Due to a computerless vacation (it was much needed and I had a wonderful time, thanks for asking), I missed the recent hubbub surrounding comments supposedly made by Mark Millar and Todd McFarlane that comics aren’t for women. My post-vacation introduction to the fray was this Observation Deck blog post on io9.
After reading the post and comments supporting it, I was more than ready to hit my keyboard and make an elegant case that comics certainly are for women. Intelligent, articulate, female comics fans are out there, gentlemen. But before I did that, I followed the original sources. Context is everything. When incendiary quotes appear from an article or interview, it’s best to go back to the original source and digest those quotes in their proper contexts.
I learned plenty from those original sources—enough to suggest that we all take a step back and see what’s actually there.
In this New Republic article on Mark Millar, writer Abraham Riesman discusses Millar’s use of sexual violence as a plot device to motivate the male protagonist to action. Millar told Riesman, “The ultimate [act] that would be the taboo, to show how bad some villain is, was to have somebody being raped, you know? I don’t really think it matters. It’s the same as, like, a decapitation. It’s just a horrible act to show that somebody’s a bad guy.” (The scene on your right is from Millar and John Romita, Jr.’s Kick-Ass 2 #4 – ed.)
The article never discusses whether or not comics, Millar’s or those of other creators, are for women, however. It does bring to light Millar’s intent on pushing the boundaries for his characters and willingness to engage them in heinous behaviors.
We should really be discussing the treatment of women in these modern comics, because Millar’s attitude toward rape as a plot devise is cavalier at best and deliberately ignorant at worst. Another discussion on the contribution Millar’s work makes toward the desensitization of the population regarding sexual violence is also in order.
The marginalization of women appears to be the hot topic surrounding Todd McFarlane’s participation in a panel of comics experts, including Len Wein and Gerry Conway, who contributed to the upcoming PBS three-part series, Superheroes: The Never Ending Battle. During a recent press panel appearance executive producer Michael Kantor commented on the lack of women and minorities in the series. “Our series reflects the evolution of American culture,” said Kantor, “and I think minorities and women were marginalized throughout much of the 20th century. Comic books reflect that marginalization.”
Is Kantor’s observation inaccurate? I don’t think so. You don’t have to be happy about it, but I think we would all agree that through the early decades of comics, women in superhero titles were rarely portrayed as being of equal capability as their male counterparts.
What did Todd McFarlane say? According to the Observation Deck post, McFarlane said, “I’ve got two daughters, and if I wanted to do something that I thought was emboldened to a female, I probably wouldn’t choose superhero comic books to get that message across.” It’s his opinion, and he’s entitled to it.

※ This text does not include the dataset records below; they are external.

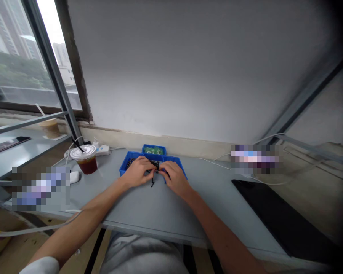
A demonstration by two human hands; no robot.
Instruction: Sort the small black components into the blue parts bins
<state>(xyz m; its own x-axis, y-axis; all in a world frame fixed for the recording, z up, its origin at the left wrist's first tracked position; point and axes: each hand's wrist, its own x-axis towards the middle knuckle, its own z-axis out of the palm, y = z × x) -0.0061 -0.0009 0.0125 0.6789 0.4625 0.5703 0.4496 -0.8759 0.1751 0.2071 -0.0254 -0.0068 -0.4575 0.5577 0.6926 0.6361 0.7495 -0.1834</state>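
Note:
My left hand (140, 172) and my right hand (174, 176) meet in front of the blue bins, fingertips pinched together. Between them is a small black part (157, 166), mostly covered by the fingers, so its kind is unclear. A thin black piece (152, 183) with a wider end hangs below the left fingertips; whether it joins the held part I cannot tell. Behind the left hand, a blue bin (122, 167) holds many small dark pieces. Another blue bin (183, 167) sits behind the right hand, its inside partly hidden. Green pieces lie in a smaller blue bin (154, 146) at the back.
A lidded cup of dark drink (87, 161) with a black straw stands at left, near a white power strip (103, 150). A black mat (274, 217) lies at right. Blurred-out patches cover items on both sides. Metal frame bars flank the grey table (148, 213); cables run along the wall.

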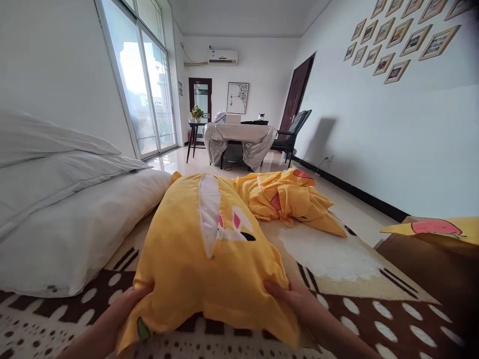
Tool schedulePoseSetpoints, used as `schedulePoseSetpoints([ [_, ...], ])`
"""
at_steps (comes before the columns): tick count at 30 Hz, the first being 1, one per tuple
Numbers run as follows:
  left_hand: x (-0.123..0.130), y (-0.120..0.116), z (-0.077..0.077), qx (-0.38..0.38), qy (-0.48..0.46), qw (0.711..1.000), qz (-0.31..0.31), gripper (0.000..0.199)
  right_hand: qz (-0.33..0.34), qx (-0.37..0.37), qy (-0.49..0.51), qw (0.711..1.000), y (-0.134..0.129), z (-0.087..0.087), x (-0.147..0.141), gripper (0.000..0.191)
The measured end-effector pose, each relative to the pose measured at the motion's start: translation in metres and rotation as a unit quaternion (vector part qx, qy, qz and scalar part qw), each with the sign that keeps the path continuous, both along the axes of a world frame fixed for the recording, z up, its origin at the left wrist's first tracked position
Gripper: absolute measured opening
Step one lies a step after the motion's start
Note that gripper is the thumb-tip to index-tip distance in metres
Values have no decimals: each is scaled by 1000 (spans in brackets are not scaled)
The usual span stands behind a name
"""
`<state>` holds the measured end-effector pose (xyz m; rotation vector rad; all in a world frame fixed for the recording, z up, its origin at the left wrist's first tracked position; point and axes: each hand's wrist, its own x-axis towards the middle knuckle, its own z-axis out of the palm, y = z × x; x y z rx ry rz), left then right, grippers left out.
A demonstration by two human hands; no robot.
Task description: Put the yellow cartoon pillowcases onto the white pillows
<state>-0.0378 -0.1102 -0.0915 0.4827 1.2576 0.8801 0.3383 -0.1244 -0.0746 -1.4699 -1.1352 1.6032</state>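
Note:
A plump pillow in a yellow pillowcase (175, 249) lies in front of me, with a rabbit-ear print on it. A lengthwise gap in the case shows the white inner pillow (208, 199). My left hand (136, 299) grips the near left side, thumb on top and fingers hidden underneath. On the near right side my right hand (286, 294) holds the case the same way, its fingers mostly out of sight. The case's loose near corners hang past both hands. Just beyond the pillow lies a crumpled heap of yellow pillowcases (288, 197).
White pillows (82, 219) are stacked at the left. Beneath everything is a brown and cream patterned blanket (337, 264). A cardboard box (422, 259) with yellow cloth (445, 228) over its edge stands at the right. Farther back are a covered table (239, 132) and a chair (294, 134).

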Motion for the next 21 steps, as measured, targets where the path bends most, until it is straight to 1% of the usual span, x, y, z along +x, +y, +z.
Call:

He didn’t say that comics aren’t for girls. If you were going to introduce a young girl to comics today, what one title currently available on the shelf would you give her? I’d pick Peanuts. Or Herobear. (Dear Mike Kunkel, Please get your rear in the chair and crank out more Herobear books!) My top two picks for young girls aren’t superhero titles, but that doesn’t mean I wouldn’t introduce those at a later date depending on interest.
According to the write-up of the press panel by David Hinckley of the New York Daily News McFarlane said, “The vast majority of people doing this high-testosterone storytelling put our fantasy on the pages. But as much as we stereotype the women, we also do it with the guys.
“The guys are all good looking, not too many ugly superheroes. They’ve all got their hair gelled back. They have perfect pecs. They have no hair on their chest. I mean, they are Ryan Gosling on steroids.
“They are all beautiful. So we actually stereotype both sexes. We just happen to show a little more skin when we get to the ladies.”
No kidding, Todd. Not sure I’d agree that men are stereotyped as much as women in comics, but I appreciate the acknowledgment that men are idealized to virtually unattainable levels. (Dear Ryan Gosling, Your pecs are just fine. Really.)
Whether or not comics are for ladies isn’t an issue these interviews bring up. Read the originals and watch the PBS series when it airs on October 5. The greater issues at hand are the cavalier acceptance of sexual violence as a plot device and the marginalization of women.
At its very best, art provokes discussion. It certainly has here. Of course comics are for women. Can we get on to those greater issues now?